Bundesländer fordern dringend Steuersenkungen gegen hohe Lebensmittelpreise

Die Bundesländer drängen die Bundesregierung zu Steuersenkungen, da die steigenden Preise die Haushalte stark belasten. Besonders die Lebensmittelkosten sind zu einem zentralen Problem geworden und lösen Forderungen nach schnellem Handeln aus. Regierungschefs und Minister aus verschiedenen Parteien verlangen nun einen abgestimmten Plan, um die finanzielle Belastung der Bürger zu verringern.

Anke Rehlinger, Ministerpräsidentin des Saarlandes (SPD), schlug konkrete Maßnahmen vor, um die Preise für Lebensmittel zu senken. Sie regte an, die Mehrwertsteuer auf Grundnahrungsmittel abzuschaffen und Steuervergünstigungen für Luxusgüter zu streichen. Ihr Ziel ist es, den täglichen Einkauf für finanziell belastete Familien erschwinglicher zu machen.

In Baden-Württemberg betonte Finanzminister Danyal Bayaz (Grüne) die Dringlichkeit der Lage. Er forderte die Bundesregierung auf, ein umfassendes Reformpaket zügig zu verabschieden.
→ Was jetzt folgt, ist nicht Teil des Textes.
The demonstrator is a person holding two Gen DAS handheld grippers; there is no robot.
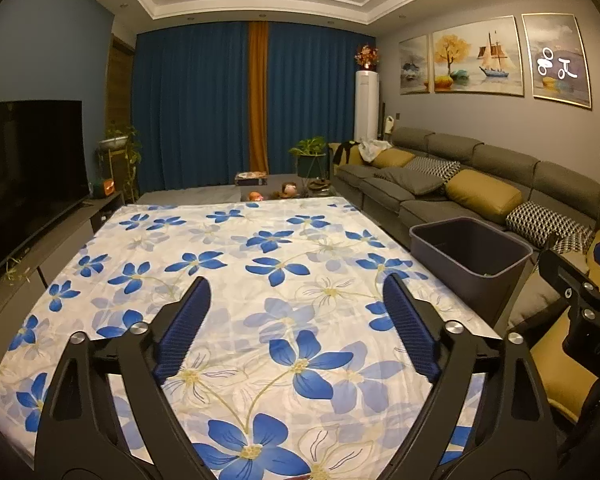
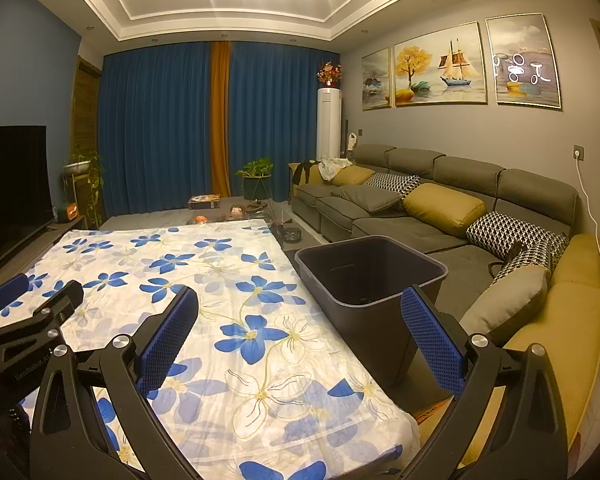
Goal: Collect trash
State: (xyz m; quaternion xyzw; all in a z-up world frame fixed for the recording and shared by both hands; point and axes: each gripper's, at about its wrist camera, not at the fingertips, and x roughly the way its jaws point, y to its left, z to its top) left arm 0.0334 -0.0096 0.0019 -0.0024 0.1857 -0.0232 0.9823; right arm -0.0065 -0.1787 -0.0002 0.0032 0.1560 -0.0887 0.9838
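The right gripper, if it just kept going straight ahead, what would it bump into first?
Probably the bin. The right gripper, jaws open, points over the right edge of the flowered cloth, and the bin stands just beyond, beside that edge. Depth is hard to judge, so it might skim the cloth first.

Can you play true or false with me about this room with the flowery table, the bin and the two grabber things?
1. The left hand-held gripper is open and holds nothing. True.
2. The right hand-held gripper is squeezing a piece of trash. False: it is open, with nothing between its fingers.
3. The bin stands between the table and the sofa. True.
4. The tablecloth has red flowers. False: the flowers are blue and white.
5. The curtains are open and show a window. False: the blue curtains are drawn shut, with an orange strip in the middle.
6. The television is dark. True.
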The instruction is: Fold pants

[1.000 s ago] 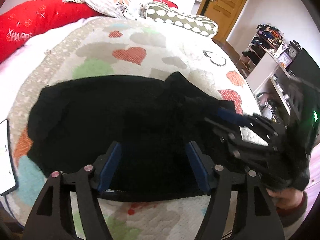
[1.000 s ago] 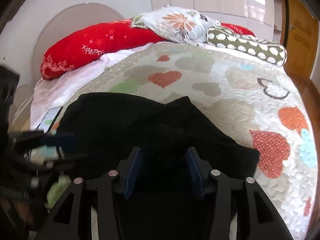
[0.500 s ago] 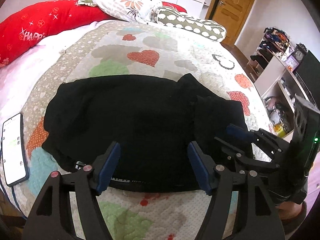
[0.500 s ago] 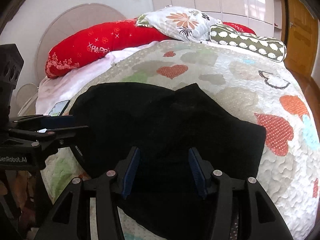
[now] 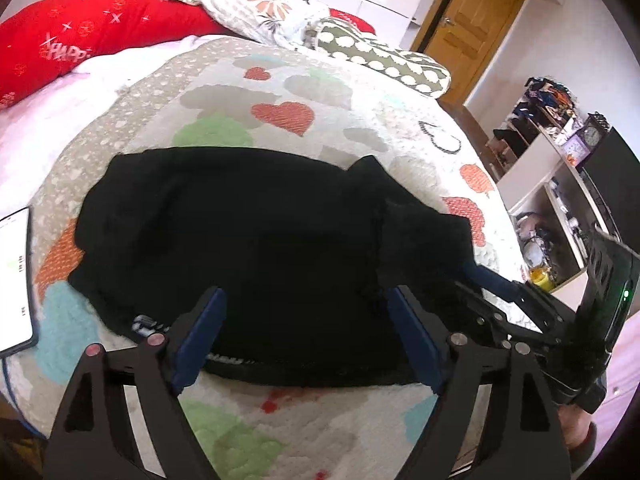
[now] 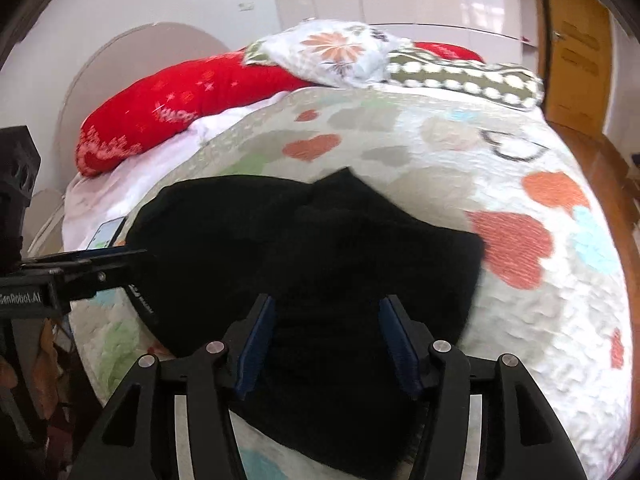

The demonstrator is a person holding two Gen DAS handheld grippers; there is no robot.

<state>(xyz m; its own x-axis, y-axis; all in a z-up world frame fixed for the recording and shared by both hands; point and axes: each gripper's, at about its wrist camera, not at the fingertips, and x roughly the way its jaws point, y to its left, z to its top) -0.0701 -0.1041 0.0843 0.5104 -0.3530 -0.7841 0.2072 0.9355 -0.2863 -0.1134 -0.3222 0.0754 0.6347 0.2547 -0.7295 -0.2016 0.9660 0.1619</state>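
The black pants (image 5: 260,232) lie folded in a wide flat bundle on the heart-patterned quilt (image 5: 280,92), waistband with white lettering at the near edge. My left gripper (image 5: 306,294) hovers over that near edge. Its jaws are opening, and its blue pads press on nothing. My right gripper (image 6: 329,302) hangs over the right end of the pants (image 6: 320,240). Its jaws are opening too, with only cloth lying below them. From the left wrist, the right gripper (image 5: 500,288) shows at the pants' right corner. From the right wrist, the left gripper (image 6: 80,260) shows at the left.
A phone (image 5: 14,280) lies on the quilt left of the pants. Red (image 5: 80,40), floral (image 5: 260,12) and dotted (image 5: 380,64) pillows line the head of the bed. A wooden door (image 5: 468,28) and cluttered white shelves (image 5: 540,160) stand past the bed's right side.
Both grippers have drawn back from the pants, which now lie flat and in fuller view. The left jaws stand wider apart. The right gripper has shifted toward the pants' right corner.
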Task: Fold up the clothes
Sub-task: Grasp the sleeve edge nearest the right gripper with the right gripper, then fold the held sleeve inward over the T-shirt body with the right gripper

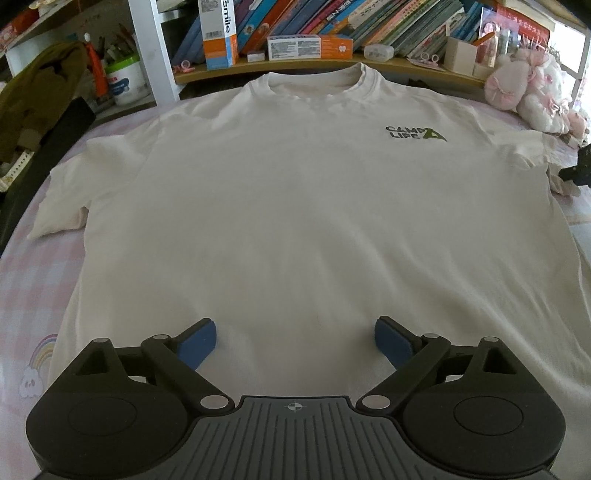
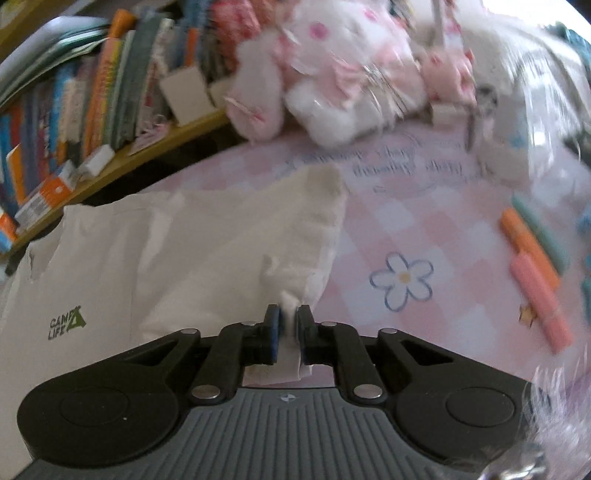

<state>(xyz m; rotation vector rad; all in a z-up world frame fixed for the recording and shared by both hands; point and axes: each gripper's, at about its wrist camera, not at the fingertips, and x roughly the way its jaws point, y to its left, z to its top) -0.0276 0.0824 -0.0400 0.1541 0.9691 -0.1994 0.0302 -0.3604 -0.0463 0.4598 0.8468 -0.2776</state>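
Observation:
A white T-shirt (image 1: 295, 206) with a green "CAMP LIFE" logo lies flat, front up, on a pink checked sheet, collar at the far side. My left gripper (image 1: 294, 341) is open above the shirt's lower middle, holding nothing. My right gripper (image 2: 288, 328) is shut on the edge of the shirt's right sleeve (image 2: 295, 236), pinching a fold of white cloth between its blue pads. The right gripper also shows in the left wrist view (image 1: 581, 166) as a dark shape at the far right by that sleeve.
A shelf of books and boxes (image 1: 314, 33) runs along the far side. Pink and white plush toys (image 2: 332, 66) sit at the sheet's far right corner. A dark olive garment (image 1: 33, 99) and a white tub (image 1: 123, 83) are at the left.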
Sein Appell spiegelt die wachsende Unzufriedenheit der Länder über die zögerliche Umsetzung wirtschaftlicher Entlastungsmaßnahmen wider.

Sven Schulze (CDU), Ministerpräsident von Sachsen-Anhalt, unterstrich ebenfalls die Eilbedürftigkeit. Er verlangte konkrete Entlastungen und ein einheitliches Vorgehen der Bundesregierung. Seine Aussage macht den Druck auf die Politik deutlich, schnell und entschlossen zu handeln.

Marcus Optendrenk (CDU), Finanzminister von Nordrhein-Westfalen, warnte vor halbgaren Lösungen. Er bestand auf eine kohärente Strategie, um die komplexen wirtschaftlichen Herausforderungen des Landes zu bewältigen. Seine Äußerungen unterstreichen, dass ein durchdachtes Gesamtkonzept nötig ist – statt isolierter Einzelmaßnahmen.

Die Forderungen der Länder setzen die Bundesregierung unter Zugzwang. Zu den Vorschlägen gehören die Senkung der Mehrwertsteuer auf Lebensmittel sowie der Abbau von Steuervergünstigungen für nicht essenzielle Güter. Eine endgültige Entscheidung über das Reformpaket steht noch aus, doch der Druck auf schnelles Handeln wächst.